Vortex lattice in rotating neutron spin-triplet superfluid

TL;DR

This paper investigates a non-singular vortex lattice in rotating neutron spin-triplet superfluids, showing it is energetically favorable and impacts neutron star superfluid dynamics.

Contribution

It introduces a model of non-singular vortex lattices in neutron superfluids and compares their energy to singular vortices, highlighting their stability and implications.

Findings

Non-singular vortices are energetically preferable in neutron star cores.

These vortices lack magnetization, affecting scattering and pinning.
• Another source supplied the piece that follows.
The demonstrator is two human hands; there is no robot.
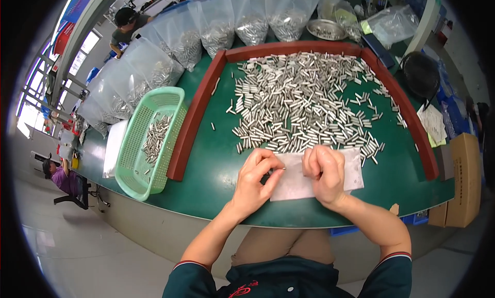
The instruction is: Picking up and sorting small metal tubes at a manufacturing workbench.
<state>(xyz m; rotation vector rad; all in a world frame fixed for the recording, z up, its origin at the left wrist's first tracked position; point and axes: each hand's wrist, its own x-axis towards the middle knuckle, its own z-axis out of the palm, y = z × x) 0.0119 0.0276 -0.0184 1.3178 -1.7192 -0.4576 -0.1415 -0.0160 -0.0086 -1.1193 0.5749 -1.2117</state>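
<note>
head view: a person stands at a green table point(216, 164), forearms coming in from the lower edge
left hand point(256, 178): fingers curled, pinching one small metal pin point(279, 169) at the fingertips
right hand point(325, 173): closed in a loose fist, resting on a white sheet point(294, 183); whether it grips pins i cannot tell
white sheet: lies flat at the near edge of the table, between and under the two hands
pile of metal pins point(304, 102): spread inside a red-brown frame point(192, 117), just beyond the hands (the nearest ones almost touch the sheet)
green basket point(149, 141): left of the frame, a few pins inside
clear bags point(216, 32): filled with pins, lined along the far and left edge
</note>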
The superfluid's hydrodynamics are influenced by the vortex structure.

Abstract

In the Ginzburg-Landau limit, a possible texture without singular cores in a rotating neutron spin-triplet superfluid is studied. It is constructed the lattice of non-singular vortices with a vorticity diffusely distributed over the entire unit cell. The upper limit of the free energy associated with this structure is estimated, and the result shows that non-singular vortices are more preferable in the core of rotating neutron stars than ordinary linear singular vortices. The order parameter of the studied neutron system belongs to the unitary class. This implies that the superfluid under consideration does not have spin polarization and the core-less $^{3}$P$_{2}$ vortices do not have magnetization, which makes electron scattering by vortices ineffective. For the same reason, pinning with flux tubes is also suppressed. This can affect the hydrodynamics of superfluid neutron stars.